Zippo’s Circus has temporarily dispensed with the big top, and set its circus performance in a pared down theatre format. It isn’t risk-free. The Big Top, full of the smells of sawdust and candy floss, is a large part of the attraction of a circus show, and gaudy costumes and excessive numbers of sequins are very much at home under painted canvas. A theatre setting encourages a more reflective, more judgemental, audience. Cirque Berserk passes that test comfortably. This is a splendid evening’s entertainment.
This is all fairly typical circus fare – the Timbuktu Tumblers doing acrobatics and limbo and constructing several different shapes of human pyramid; a ten person troupe of Chinese acrobats hurling each other through the air, catching each other with their feet, effortlessly doing double somersaults.

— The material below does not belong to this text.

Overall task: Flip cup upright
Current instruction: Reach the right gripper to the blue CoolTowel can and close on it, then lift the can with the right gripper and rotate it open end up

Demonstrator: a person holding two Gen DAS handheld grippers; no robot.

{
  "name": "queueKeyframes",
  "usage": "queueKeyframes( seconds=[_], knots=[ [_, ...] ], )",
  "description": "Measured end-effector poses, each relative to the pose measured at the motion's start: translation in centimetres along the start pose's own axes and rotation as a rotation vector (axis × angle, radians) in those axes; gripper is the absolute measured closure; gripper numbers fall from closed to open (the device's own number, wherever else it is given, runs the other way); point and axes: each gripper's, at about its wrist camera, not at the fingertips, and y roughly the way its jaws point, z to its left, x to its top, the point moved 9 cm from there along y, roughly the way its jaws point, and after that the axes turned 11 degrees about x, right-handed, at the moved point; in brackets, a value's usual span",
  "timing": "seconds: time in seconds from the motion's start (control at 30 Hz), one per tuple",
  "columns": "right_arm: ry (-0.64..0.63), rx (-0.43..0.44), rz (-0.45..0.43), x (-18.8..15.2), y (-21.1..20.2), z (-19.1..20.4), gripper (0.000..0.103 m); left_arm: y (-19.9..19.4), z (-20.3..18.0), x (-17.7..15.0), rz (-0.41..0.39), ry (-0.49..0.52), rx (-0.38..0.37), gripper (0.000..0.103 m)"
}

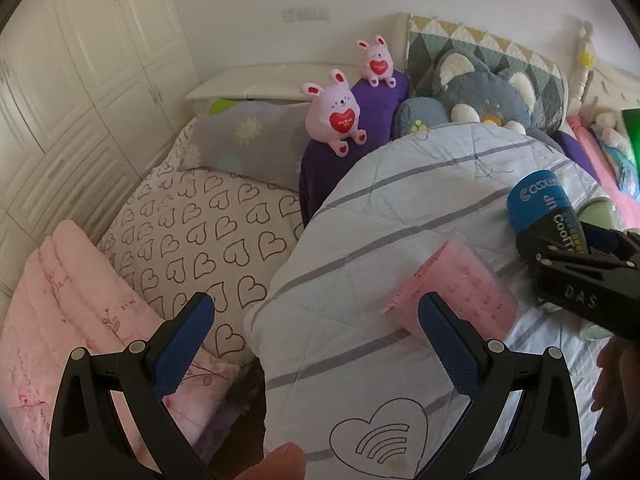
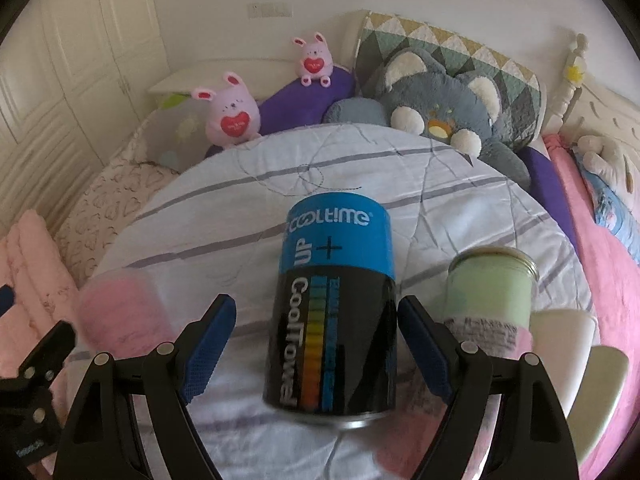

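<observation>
A black and blue CoolTime cylinder cup [image 2: 334,312] stands between the fingers of my right gripper [image 2: 316,344], blue end up, its label text upside down. The jaws are wide and the pads do not press it; the right pad is close to its side. In the left wrist view the same cup [image 1: 540,208] shows at the right beside the right gripper body. A pink translucent cup [image 1: 460,292] lies on its side on the white striped quilt [image 1: 400,200], just past my open left gripper [image 1: 316,340]. It also shows blurred in the right wrist view [image 2: 116,308].
A pale green jar [image 2: 492,292] stands right of the black cup. Pink bunny toys [image 1: 336,112], a grey plush cat [image 1: 484,92] and pillows line the headboard. A folded pink blanket [image 1: 60,320] lies at the left; white wardrobes [image 1: 80,60] stand beyond.
</observation>
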Motion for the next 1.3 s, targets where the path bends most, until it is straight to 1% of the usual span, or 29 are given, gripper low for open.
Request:
queueKeyframes(
  seconds=[0.1, 0.23, 0.3, 0.37, 0.4, 0.53, 0.63, 0.7, 0.87, 1.03, 1.23, 1.3],
  knots=[
    [0.005, -0.018, 0.021, 0.1, 1.0, -0.4, 0.019, 0.3, 0.0, -0.1, 0.003, -0.001, -0.006, 0.0],
    [-0.033, -0.069, 0.03, 0.4, 1.8, -0.6, 0.019, 0.4, -0.1, -0.2, 0.005, 0.005, -0.006, 0.0],
    [-0.048, -0.075, 0.032, 0.5, 2.0, -0.3, 0.02, 0.3, 0.0, -0.3, 0.004, 0.006, -0.004, 0.0],
    [-0.063, -0.084, 0.031, 0.6, 2.1, -0.1, 0.029, 0.3, 0.0, -0.3, 0.006, 0.005, -0.005, 0.0],
    [-0.067, -0.086, 0.033, 0.7, 2.3, -0.2, 0.035, 0.3, 0.0, -0.3, 0.005, 0.005, -0.005, 0.0],
    [-0.055, -0.045, 0.031, 0.8, 2.4, -0.3, 0.035, 0.2, 0.1, -0.3, 0.003, 0.004, -0.004, 0.0],
    [-0.037, -0.006, 0.015, 0.9, 1.8, -0.4, 0.035, -0.1, 0.3, -0.4, -0.002, 0.007, 0.0, 0.0],
    [-0.037, 0.005, 0.006, 0.9, 1.4, -0.2, 0.035, -0.5, 0.4, -0.5, -0.006, 0.009, 0.001, 0.0],
    [-0.05, 0.03, -0.02, 0.9, -0.1, 0.7, 0.035, -2.2, 0.5, -0.9, -0.021, 0.02, 0.007, 0.0],
    [-0.063, 0.049, -0.06, 0.8, -3.0, 1.6, 0.035, -4.7, 0.9, -1.3, -0.043, 0.021, 0.01, 0.0],
    [-0.068, 0.066, -0.112, -1.1, -8.0, 2.5, 0.035, -8.4, 0.8, -2.8, -0.081, 0.03, -0.002, 0.0],
    [-0.07, 0.068, -0.126, -2.3, -9.6, 2.7, 0.035, -9.8, 0.8, -3.7, -0.093, 0.037, -0.005, 0.0]
  ],
)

There are jugglers and clowns, a lady from Mongolia called Odka, who climbs out of a bottle and performs archery with her feet.
There are sparkly women doing aerial acts on rings, on silks, on ropes. The Humpsti-Bumpsti clowns have a dustbin rigged to blow smoke rings. Everything is twice as exciting if it’s set on fire. And there’s a great big steel lattice ball, and at the end of each act, the Lucius Team from Brazil ride three genuine dirt bikes onto the Riverside stage, take them inside the big steel ball, and describe all manner of loops and arcs around each other and a female performer with a fixed smile stands very still in the midst of it. She may well be Nikol, who gets strapped to a wheel and spun around while Toni from the Czech Republic throws axes at her as the fixed smile is identical.
It is an evening of circus acts. They are not new and surprising acts, but they are spectacular, they are skilful, they make the audience go ‘Oooh!’, they are fun. The casual way an acrobat leaves the stage doing extended somersaults, the style with which the aerialist gathers her silks to get them off-stage, that’s part of the entertainment too. This show has been stage-managed really well – there are no long set changes, equipment is where it needs to be for a routine and then it’s gone, no hanging about.
This makes for a seamless show, two halves of 45 minutes, constant movement, lots of glittery glamour. The children are engrossed, so are the adults, then it’s done, the company bows, the stage is empty apart from a lingering scent of burnt two-stroke fuel and the memory of a bendy girl shooting arrows with her feet.